A total of 805 healthy infants aged 6-8 weeks were randomised to 7 groups (n = 115). Six groups received Synflorix(PCV10) or Prevenar13(PCV13) in the following schedules: 3 + 0 (three primary at 6, 10, and 14 weeks); 2 + 1 (two primary 6 and 14 weeks with booster at 9 months; 1 + 1 (one primary at 14 weeks with booster at 9 months). The 7th group was a PCV-naïve control group. Nasopharyngeal swabs were collected at 6, 18 weeks, 9, 10, 15, and 18 months of age. Venous blood samples were collected at 18 weeks, 9, 10, and 18 months of age for assessment of sero-specific IgG antibodies. Additionally, functional activity using a serotype specific opsonophagocytic assay (OPA) was assessed at 10 and 18 months of age in a subset (20%) of participants.

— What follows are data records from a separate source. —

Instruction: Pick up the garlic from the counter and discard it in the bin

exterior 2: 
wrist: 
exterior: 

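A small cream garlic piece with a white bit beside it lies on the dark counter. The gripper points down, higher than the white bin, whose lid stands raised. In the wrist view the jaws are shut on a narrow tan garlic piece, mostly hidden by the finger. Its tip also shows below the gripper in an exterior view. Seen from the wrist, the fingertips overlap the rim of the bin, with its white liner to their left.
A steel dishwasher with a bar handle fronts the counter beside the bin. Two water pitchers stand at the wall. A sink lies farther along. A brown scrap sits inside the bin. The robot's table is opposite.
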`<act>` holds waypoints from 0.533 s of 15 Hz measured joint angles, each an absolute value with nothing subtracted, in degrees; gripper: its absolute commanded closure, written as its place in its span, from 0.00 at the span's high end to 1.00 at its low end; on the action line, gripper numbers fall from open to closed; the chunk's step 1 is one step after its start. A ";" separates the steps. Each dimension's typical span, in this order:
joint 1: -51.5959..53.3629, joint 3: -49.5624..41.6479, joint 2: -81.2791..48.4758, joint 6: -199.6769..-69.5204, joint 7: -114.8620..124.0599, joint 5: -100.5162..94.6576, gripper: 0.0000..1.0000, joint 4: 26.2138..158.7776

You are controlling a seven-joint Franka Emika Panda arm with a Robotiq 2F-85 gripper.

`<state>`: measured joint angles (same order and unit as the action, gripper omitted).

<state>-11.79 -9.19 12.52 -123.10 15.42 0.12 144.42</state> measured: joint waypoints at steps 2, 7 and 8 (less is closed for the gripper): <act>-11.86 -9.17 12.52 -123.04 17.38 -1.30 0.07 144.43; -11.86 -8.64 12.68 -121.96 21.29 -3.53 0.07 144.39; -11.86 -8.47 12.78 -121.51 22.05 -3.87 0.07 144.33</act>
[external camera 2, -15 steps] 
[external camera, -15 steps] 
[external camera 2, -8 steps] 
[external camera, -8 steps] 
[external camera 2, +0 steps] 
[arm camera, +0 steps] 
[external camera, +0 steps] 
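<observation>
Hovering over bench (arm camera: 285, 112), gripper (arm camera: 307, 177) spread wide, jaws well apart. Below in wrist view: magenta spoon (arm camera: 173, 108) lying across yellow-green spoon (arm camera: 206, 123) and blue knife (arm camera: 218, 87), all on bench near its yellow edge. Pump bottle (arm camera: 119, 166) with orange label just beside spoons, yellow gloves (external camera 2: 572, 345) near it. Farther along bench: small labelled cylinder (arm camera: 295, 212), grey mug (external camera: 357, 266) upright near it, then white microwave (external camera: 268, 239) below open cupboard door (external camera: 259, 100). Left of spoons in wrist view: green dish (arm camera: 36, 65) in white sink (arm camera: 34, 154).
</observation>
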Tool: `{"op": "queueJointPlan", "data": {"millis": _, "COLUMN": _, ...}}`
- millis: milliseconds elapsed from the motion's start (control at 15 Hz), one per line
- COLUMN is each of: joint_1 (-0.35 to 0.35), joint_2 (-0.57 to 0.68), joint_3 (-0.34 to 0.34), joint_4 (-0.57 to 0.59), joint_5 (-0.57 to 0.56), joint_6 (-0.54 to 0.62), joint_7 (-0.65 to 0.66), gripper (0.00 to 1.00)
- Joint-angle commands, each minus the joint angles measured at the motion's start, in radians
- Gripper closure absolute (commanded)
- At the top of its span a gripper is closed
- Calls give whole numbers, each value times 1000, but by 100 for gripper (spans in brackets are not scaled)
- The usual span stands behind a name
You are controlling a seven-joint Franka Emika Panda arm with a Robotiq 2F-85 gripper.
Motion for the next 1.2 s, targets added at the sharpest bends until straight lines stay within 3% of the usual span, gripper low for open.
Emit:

All schedules of PCV13 showed significant 13VT carriage reduction in the second year of life as compared to control. At 15 months of age, PCV13 (1 + 1) showed 45 % reduction in 13VT-carriage compared to the control [OR = 0.55 (95% CI; 0.31-0.97), p= 0.038]. None of the PCV10 schedules showed significant reduction in 10VT carriage in the second year. Although not powered for these outcomes, at 18 months of age, 1 + 1 and 2 + 1 schedules of both vaccines demonstrated higher sero-responders for all serotypes, higher geometric mean concentrations (GMC) for all serotypes except 23F [with both vaccines], higher percent OPA responders and OPA geometric mean titres (GMT) compared to the 3 + 0 schedules for all serotypes.
The reduced dose schedule (1 + 1) of PCV13 results in significant VT-carriage reduction in the second year of life. Immune protection provided by 1 + 1 schedules of PCV10 and PCV13 in the second year of life is comparable to WHO-recommended 3-dose schedules.
本研究旨在评估在未接种过肺炎球菌疫苗的印度儿童出生后的头两年中,1+1的PCV10和PCV13减量接种方案以及3剂接种方案对肺炎球菌疫苗血清型(VT)携带率和免疫原性的影响。
总共805名6-8周龄的健康婴儿被随机分为7组(每组n = 115)。6组婴儿按照以下接种程序接种Synflorix(PCV10)或Prevenar13(PCV13):3+0(在6、10和14周时接种3剂基础疫苗);2+1(在6周和14周时接种2剂基础疫苗,在9个月时接种加强针);1+1(在14周时接种1剂基础疫苗,在9个月时接种加强针)。第7组为未接种肺炎球菌疫苗的对照组。在婴儿6、18周龄以及9、10、15和18月龄时采集鼻咽拭子。在18周龄以及9、10和18月龄时采集静脉血样,以评估血清特异性IgG抗体。此外,在10和18月龄时,对部分(20%)参与者进行血清型特异性吞噬调理活性测定(OPA)以评估功能活性。
与对照组相比,所有PCV13接种程序在儿童出生后第二年均显著降低了13VT携带率。在15月龄时,PCV13(1+1)接种程序的13VT携带率相比对照组降低了45%[比值比(OR)=0.55(95%置信区间;0.31-0.97),p = 0.038]。没有一种PCV10接种程序在第二年显著降低10VT携带率。尽管未针对这些结果进行功效分析,但在18月龄时,两种疫苗的1+1和2+1接种程序与所有血清型的3+0接种程序相比,均显示出所有血清型的血清反应者比例更高、除23F外(两种疫苗均如此)所有血清型的几何平均浓度(GMC)更高、OPA反应者百分比更高以及OPA几何平均滴度(GMT)更高。
PCV13的减量接种程序(1+1)在儿童出生后第二年可显著降低VT携带率。PCV10和PCV13的1+1接种程序在儿童出生后第二年提供的免疫保护与世界卫生组织推荐的3剂接种程序相当。